Saturday, February 2nd, 2013

Let us once again refer the the chart our Dear Leader‘s economic team used to scare people into buying into the miserable failure of a porkulus package the democrats rammed down the throat of America back in 2009.  Oh, but with reality also displayed.

Jobs Reality vs Obama

So, using the Obama regime’s own metrics, the so-called “economic policy” has made things worse for average Americans than doing nothing would have done!  They predicted an unemployment rate of 5.5% by now if nothing was done and 5.1% if the administration got to print more money and give it to democrat campaign donors.

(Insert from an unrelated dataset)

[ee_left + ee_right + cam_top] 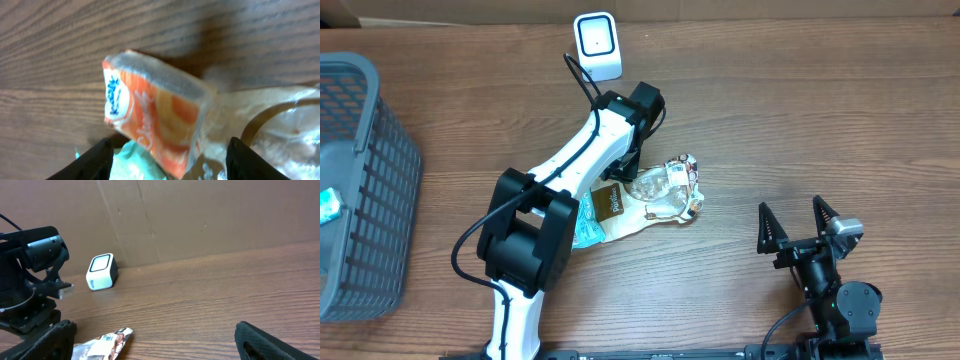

The only reason the current U3 unemployment rate is is as low as 7.9% is that over eight million people have been removed from the labor pool that the feds use to calculate the employment rate.  That includes everyone in the obscenely high long term unemployment pool that have run out of the extended unemployment benefits.  The U6 rate, which includes the underemployed is still at 14.4%, which appears to be the “new normal” in Obama’s progressive dream of America.

 James Pethokoukis points out that our Dear Leader‘s economic team made other really bad predictions.

…recall that back in January 2009 Team Obama economists Jared Bernstein and Christina Romer predicted the unemployment rate by 2013 would be closing in on 5%. (Of course, Obama’s economists also thought we’d be in a mini-boom of 4%-plus economic growth. That hasn’t happened either.)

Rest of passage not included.